▶ [Problem]: Look in the data below for the line that contains "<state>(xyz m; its". Copy that line and the remaining lines exactly.

====

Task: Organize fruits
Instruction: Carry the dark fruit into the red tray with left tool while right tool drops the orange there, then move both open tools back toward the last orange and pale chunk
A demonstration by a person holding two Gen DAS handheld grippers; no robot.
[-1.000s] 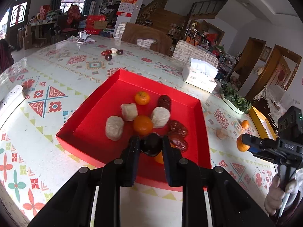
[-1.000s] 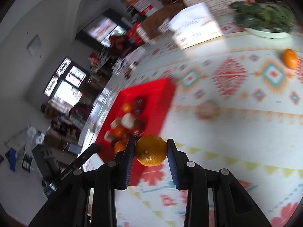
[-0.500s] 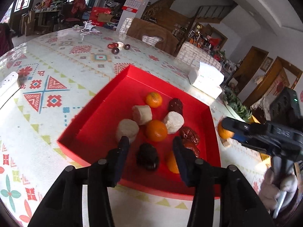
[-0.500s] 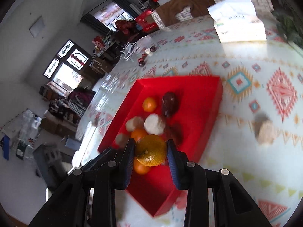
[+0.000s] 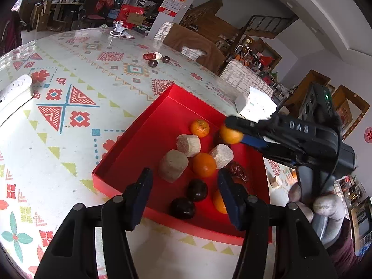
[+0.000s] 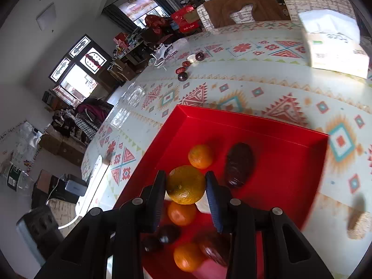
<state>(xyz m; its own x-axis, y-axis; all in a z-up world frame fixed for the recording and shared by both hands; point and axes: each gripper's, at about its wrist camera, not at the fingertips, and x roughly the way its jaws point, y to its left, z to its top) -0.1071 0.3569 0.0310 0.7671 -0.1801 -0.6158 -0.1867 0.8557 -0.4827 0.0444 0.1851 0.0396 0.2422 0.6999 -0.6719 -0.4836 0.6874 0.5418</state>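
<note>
Left gripper (image 5: 184, 195) is held with fingers spread wide, nothing between them. Right gripper (image 6: 186, 184) is clamped on an orange (image 6: 185, 184).

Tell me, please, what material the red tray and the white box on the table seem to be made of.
The red tray: probably cardboard with a smooth, slightly glossy finish; its walls are thin, with sharp folded corners. The white box: probably printed cardboard holding paper tissue; white sheets rise from its top, though motion blur hides detail.
</note>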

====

▶ [Response to this exercise]:
<state>(xyz m; its own x-axis, y-axis; all in a z-up world frame fixed for the recording and shared by both hands; point and axes: each gripper's, at about its wrist camera, not at the fingertips, and x roughly the way its jaws point, y to its left, z to its top) -0.1071 0.3569 0.0310 0.7671 -0.1801 -0.6158 -0.1867 0.8557 -0.4827 0.0444 0.1851 0.0396 0.2422 0.6999 -0.6719 -0.4836 0.6874 0.5418</state>
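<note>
Left gripper (image 5: 184, 195) is held with fingers spread wide, nothing between them. Right gripper (image 6: 186, 184) is clamped on an orange (image 6: 185, 184).

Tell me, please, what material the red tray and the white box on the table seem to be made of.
The red tray: probably cardboard with a smooth, slightly glossy finish; its walls are thin, with sharp folded corners. The white box: probably printed cardboard holding paper tissue; white sheets rise from its top, though motion blur hides detail.
</note>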

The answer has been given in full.